Damit die Mitarbeiterinnen und Mitarbeiter alle Herausforderungen meistern können, ist eine intensive Ausbildung zum Kriseninterventionsberater inklusive laufender Supervision ein Muss. Die Ausbildung dauert zweieinhalb bis drei Jahre, findet in Blöcken statt – und sie verschlingt erhebliche finanzielle Mittel. Das gilt ebenso für die Miete der Vereinsgeschäftsstelle inklusive Trauertreff an der Langen Straße in Brake, die Einsatzmaterialien und den Unterhalt des Kleinbusses, mit dem zu den Einsätzen gefahren wird.

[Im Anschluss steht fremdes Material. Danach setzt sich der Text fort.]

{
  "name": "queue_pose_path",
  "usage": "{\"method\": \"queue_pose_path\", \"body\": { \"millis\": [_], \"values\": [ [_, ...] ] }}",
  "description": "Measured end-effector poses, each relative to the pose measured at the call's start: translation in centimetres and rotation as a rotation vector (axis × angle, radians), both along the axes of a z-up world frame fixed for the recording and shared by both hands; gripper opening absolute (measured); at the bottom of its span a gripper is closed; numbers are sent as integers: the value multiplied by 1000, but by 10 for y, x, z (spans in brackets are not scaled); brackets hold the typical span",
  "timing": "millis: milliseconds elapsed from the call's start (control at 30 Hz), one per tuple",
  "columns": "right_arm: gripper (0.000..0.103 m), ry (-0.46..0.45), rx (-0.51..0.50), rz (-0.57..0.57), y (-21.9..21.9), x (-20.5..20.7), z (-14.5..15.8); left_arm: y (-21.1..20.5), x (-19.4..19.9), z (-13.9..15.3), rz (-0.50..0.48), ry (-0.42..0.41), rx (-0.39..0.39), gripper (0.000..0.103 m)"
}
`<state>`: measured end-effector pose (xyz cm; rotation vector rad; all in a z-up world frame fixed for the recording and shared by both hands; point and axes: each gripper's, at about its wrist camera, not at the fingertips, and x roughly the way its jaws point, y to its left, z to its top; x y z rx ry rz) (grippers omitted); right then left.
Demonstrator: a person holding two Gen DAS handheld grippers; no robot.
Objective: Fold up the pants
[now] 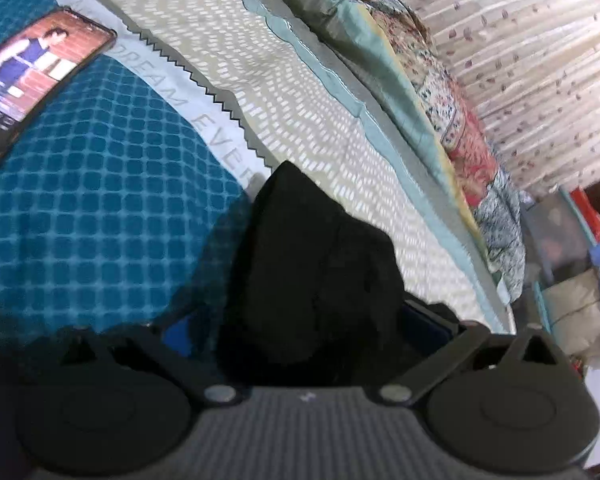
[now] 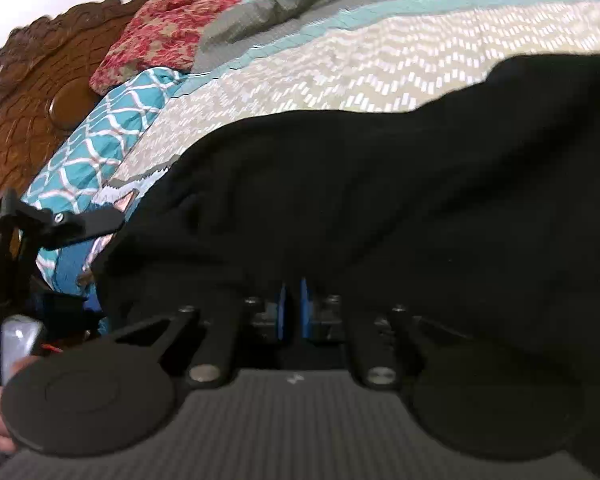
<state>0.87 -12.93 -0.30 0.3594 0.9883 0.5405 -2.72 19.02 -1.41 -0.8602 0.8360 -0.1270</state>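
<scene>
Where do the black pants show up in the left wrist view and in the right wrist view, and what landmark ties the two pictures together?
Left wrist view: the black pants rise as a dark peak at lower centre, just ahead of the tool.
Right wrist view: they fill the centre and right, draped over the tool.
Shared landmark: the beige chevron-patterned bedcover with its teal border, behind the pants in both views.

Both grippers are matte black plastic, the left gripper (image 1: pixel 304 320) and right gripper (image 2: pixel 293 308) each with blue finger pads, two big round discs, silver pivot screws and a ribbed grey body underneath.
</scene>
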Motion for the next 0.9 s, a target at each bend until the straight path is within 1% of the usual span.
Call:
{"method": "queue_pose_path", "body": {
  "millis": [33,67,133,167,233,300,333,367,400,433,467,500,567,633,733,800,833,900],
  "values": [
    [9,13,13,-5,-4,0,0,0,5,-3,6,6,-2,101],
    [9,19,28,-10,-4,1,-1,-2,7,-4,7,4,10,91],
    [8,26,63,-25,-11,-2,-4,-8,7,-2,-3,2,69,76],
    [8,27,72,-27,-12,-4,-5,-9,7,-1,-5,2,89,73],
    [8,27,82,-23,-15,-6,-5,-4,2,-1,-8,-5,84,71],
    [8,26,87,-23,-13,-7,-6,2,1,-3,0,-2,50,72],
    [8,24,90,-22,-13,-8,-6,5,0,-4,4,4,31,75],
    [8,23,93,-21,-12,-7,-7,9,-3,-4,6,10,8,81],
    [8,24,99,-20,-13,-5,-8,11,-5,-4,6,13,-8,85],
    [8,27,105,-22,-14,-5,-9,13,-8,-2,2,20,-27,94],
    [8,31,112,-24,-15,-5,-10,13,-11,0,1,29,-38,100],
    [8,33,118,-25,-16,-5,-10,14,-15,2,5,37,-47,102],
    [8,39,130,-26,-20,-5,-12,12,-27,4,11,50,-66,103],
    [8,46,143,-34,-22,-6,-13,7,-30,2,8,51,-57,103],
    [8,54,152,-43,-20,-4,-14,1,-20,-2,19,56,-36,103],
    [8,55,150,-44,-18,-5,-13,-5,-9,-2,15,36,-19,102],
    [8,54,148,-43,-18,-5,-12,-8,-1,-1,8,26,-10,100],
    [8,52,146,-41,-20,-6,-12,-12,12,-1,5,21,15,65]
  ]
}}
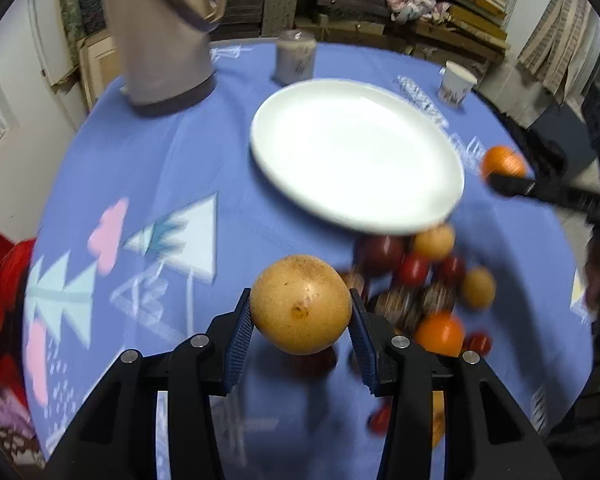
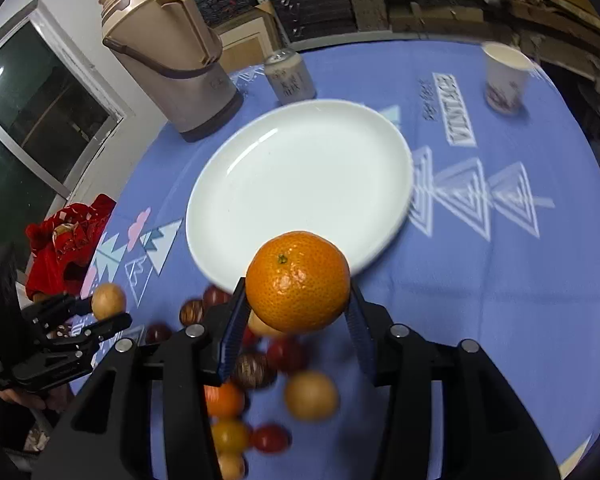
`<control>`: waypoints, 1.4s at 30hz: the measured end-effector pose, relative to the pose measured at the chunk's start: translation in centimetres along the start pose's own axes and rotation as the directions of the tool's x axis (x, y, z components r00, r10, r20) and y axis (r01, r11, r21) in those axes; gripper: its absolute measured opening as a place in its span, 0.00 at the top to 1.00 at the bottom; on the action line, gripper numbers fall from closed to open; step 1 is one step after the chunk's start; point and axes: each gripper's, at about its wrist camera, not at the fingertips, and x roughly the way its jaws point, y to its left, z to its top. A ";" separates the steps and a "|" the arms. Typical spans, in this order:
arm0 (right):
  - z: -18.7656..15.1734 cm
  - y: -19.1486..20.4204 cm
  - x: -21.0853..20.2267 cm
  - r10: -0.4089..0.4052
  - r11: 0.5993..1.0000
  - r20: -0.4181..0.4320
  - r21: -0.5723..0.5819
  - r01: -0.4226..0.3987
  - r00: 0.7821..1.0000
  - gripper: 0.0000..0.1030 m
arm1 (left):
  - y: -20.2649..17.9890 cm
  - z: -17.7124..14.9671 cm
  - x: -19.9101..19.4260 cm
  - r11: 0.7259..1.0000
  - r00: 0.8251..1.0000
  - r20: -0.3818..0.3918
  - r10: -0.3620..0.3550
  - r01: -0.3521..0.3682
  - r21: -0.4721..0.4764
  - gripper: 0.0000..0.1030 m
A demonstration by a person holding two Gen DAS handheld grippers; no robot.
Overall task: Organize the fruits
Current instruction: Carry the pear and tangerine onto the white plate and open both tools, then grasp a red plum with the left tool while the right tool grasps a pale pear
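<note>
My left gripper (image 1: 301,308) is shut on a yellow-brown pear (image 1: 300,305) and holds it above the blue tablecloth, short of the white plate (image 1: 356,152). My right gripper (image 2: 298,294) is shut on an orange (image 2: 298,282), held over the plate's near rim (image 2: 300,184). The right gripper and its orange (image 1: 503,162) show at the right of the left wrist view. The left gripper with the pear (image 2: 108,301) shows at the left of the right wrist view. A pile of small fruits (image 1: 420,280) lies by the plate's near edge; it also shows under my right gripper (image 2: 276,380). The plate is empty.
A tan thermos jug (image 2: 172,60) stands at the table's back left. A can (image 2: 290,76) stands behind the plate and a paper cup (image 2: 504,78) at the back right. A red bag (image 2: 68,240) lies at the left table edge. Cluttered shelves stand behind the round table.
</note>
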 end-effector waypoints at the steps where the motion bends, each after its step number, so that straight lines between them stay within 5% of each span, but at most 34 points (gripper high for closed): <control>1: 0.7 0.1 1.1 -0.005 1.000 -0.008 0.002 0.005 1.000 0.56 | -0.3 1.4 0.9 1.000 1.000 -0.003 -0.010 0.010 -0.001 0.55; 10: 2.8 0.0 8.3 -0.081 0.996 -0.074 -0.026 0.080 0.994 0.56 | -2.3 9.2 8.3 0.999 0.999 -0.045 -0.011 0.013 0.034 0.55; 21: 5.8 -1.7 10.9 -0.181 0.983 -0.056 -0.037 0.179 0.982 0.55 | -1.3 12.5 13.0 0.999 0.996 -0.088 0.027 -0.029 -0.018 0.55; 27: 5.8 -2.0 8.8 -0.182 0.983 0.003 0.006 0.182 0.983 0.40 | -0.6 12.7 11.6 0.995 0.998 -0.047 0.042 -0.046 -0.086 0.26; 34: 1.0 -1.4 2.0 -0.160 0.985 0.053 -0.064 0.163 0.986 0.34 | -0.1 8.7 5.3 0.999 0.998 0.044 0.035 -0.033 -0.025 0.17; 42: -8.2 -1.7 0.3 -0.146 0.988 -0.109 -0.070 0.139 0.983 0.30 | 1.0 0.1 2.6 0.998 0.996 -0.063 0.061 -0.062 -0.025 0.17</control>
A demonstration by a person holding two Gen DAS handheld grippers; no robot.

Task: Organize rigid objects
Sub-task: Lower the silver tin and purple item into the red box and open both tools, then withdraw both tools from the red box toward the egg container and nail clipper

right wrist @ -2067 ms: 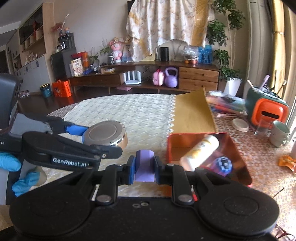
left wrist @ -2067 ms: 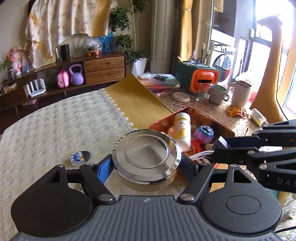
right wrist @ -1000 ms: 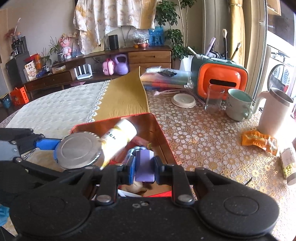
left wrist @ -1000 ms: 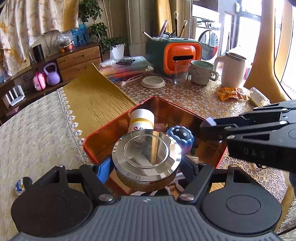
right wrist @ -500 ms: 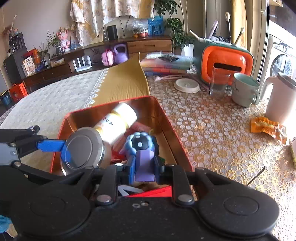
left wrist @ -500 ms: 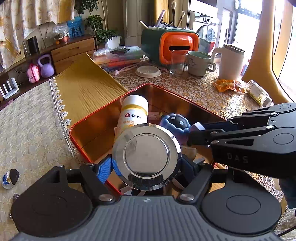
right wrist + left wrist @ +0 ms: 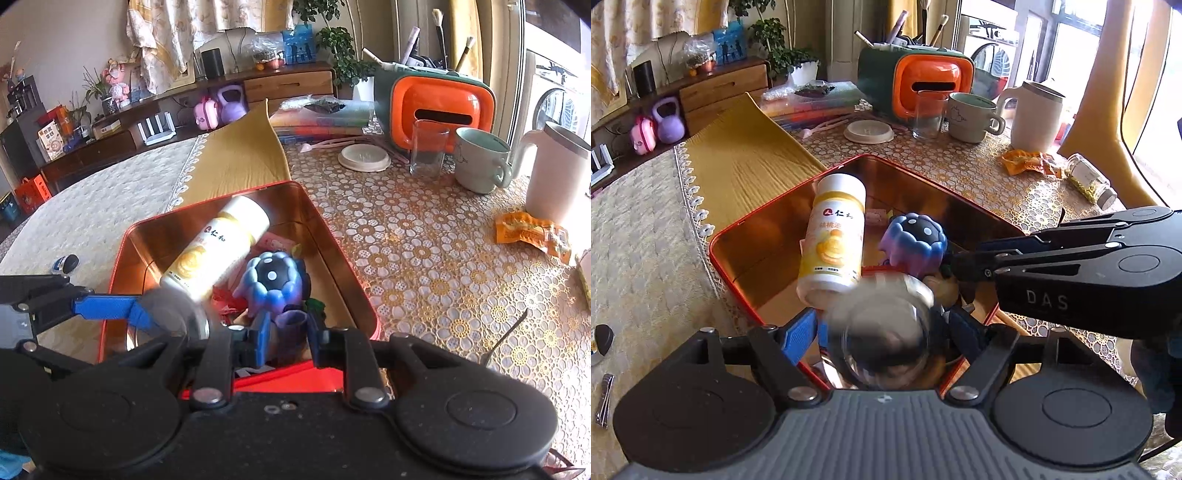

Doch beim Kriseninterventionsteam sind regelmäßige Einnahmen Fehlanzeige. Obwohl das kit im gesamten Landkreis Wesermarsch gerufen wird, zahlen lediglich der Landkreis und die Stadt Brake regelmäßig Zuschüsse. Bei den anderen Städten und Gemeinden wird nur sporadisch der Etat angezapft. Zur Kostendeckung reicht das Geld von der Öffentlichen Hand bei weitem nicht aus. Deshalb sucht der eingetragene Verein Fördermitglieder sowie Sponsoren.

kit muss Glücksrad laufen lassen
Ferner bemühen sich Wulf und seine Kollegen um kleinere und größere Spenden. Oft ist das kit bei Festivals und anderen Veranstaltungen mit einem Informationsstand und vor allem mit einem Glücksrad vertreten. Das habe jedoch einen schalen Beigeschmack: „Nur das kit Wesermarsch muss das Glücksrad laufen lassen, weil das für die Finanzierung unserer Aufgaben ein Muss ist.“ Mehr finanzielle Sicherheit – das wäre ein Herzenswunsch der kit-Aktivisten. Ein anderer betrifft die Kommunikation. Diese ist laut Thomas Wulf „neandertalermäßig“ und muss dringend digitalisiert werden. Und über allem kreist die Hoffnung, dass die Krisenintervention eines Tages eine gesetzliche Pflichtaufgabe sein wird. Dann könnten Thomas Wulf und seine Mitstreiter wieder öfter einmal ausschlafen.
www.kit-wesermarsch.de


Kein kit in Bremerhaven – aber die Notfallseelsorge
Über ein Kriseninterventionsteam, das mit dem in der Wesermarsch vergleichbar wäre, verfügt Bremerhaven nicht. Aber hier besteht seit rund 15 Jahren eine Notfallseelsorge. Die meisten Einsätze sind beim Überbringen einer Todesnachricht oder beim Begleiten der Angehörigen nach einem plötzlichen Todesfall in der Familie notwendig. Der Dienst kann unabhängig von jeder Weltanschauung genutzt werden. Grundlage der Notfallseelsorge ist allerdings das christliche Welt- und Menschenbild.